§ EXERCISE AIM
Pictures should be left out when the listing below is repeated word for word.

= = =

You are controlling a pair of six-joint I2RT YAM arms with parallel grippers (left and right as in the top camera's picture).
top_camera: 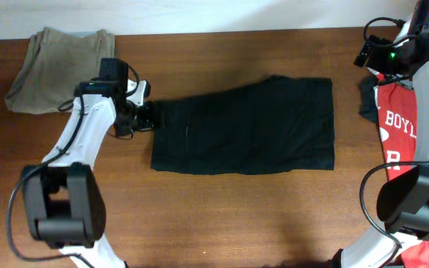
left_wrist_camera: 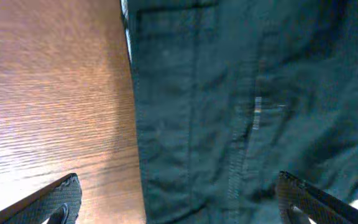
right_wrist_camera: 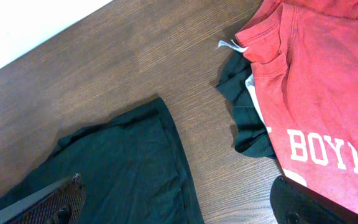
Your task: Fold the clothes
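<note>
Black shorts (top_camera: pixel 252 126) look light and floppy; I'd pinch their left edge, right under the left gripper (left_wrist_camera: pixel 178 185), which is spread wide, right gripper (right_wrist_camera: pixel 176 185) gaping too

1. A brown wood-grain table (right_wrist_camera: pixel 166 68) fills most of the view, with a strip of white wall (right_wrist_camera: pixel 23 25) at the far left corner.
2. At the near left lie black fabric shorts (right_wrist_camera: pixel 123 168), spread flat, one corner reaching toward the far right.
3. On the right lies a red cotton T-shirt (right_wrist_camera: pixel 328 81) with the white letters "BOYL" and a white tag (right_wrist_camera: pixel 227 45) at its collar.
4. A dark crumpled garment (right_wrist_camera: pixel 247 124) pokes out from under the shirt's left edge, apart from the shorts.
5. The right gripper (right_wrist_camera: pixel 179 208) shows two black textured fingertips (right_wrist_camera: pixel 58 202) wide apart at the near corners, with nothing between them.
</note>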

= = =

§ OUTPUT OF THE TASK
You are controlling a pair of six-joint I2RT YAM arms with parallel grippers (left and right as in the top camera's picture).
top_camera: 
left_wrist_camera: 
right_wrist_camera: 
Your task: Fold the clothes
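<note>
Black shorts (top_camera: pixel 252 126) look light and floppy; I'd pinch their left edge, right under the left gripper (left_wrist_camera: pixel 178 185), which is spread wide, right gripper (right_wrist_camera: pixel 176 185) gaping too

1. A brown wood-grain table (right_wrist_camera: pixel 166 68) fills most of the view, with a strip of white wall (right_wrist_camera: pixel 23 25) at the far left corner.
2. At the near left lie black fabric shorts (right_wrist_camera: pixel 123 168), spread flat, one corner reaching toward the far right.
3. On the right lies a red cotton T-shirt (right_wrist_camera: pixel 328 81) with the white letters "BOYL" and a white tag (right_wrist_camera: pixel 227 45) at its collar.
4. A dark crumpled garment (right_wrist_camera: pixel 247 124) pokes out from under the shirt's left edge, apart from the shorts.
5. The right gripper (right_wrist_camera: pixel 179 208) shows two black textured fingertips (right_wrist_camera: pixel 58 202) wide apart at the near corners, with nothing between them.
</note>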

No more output will be produced.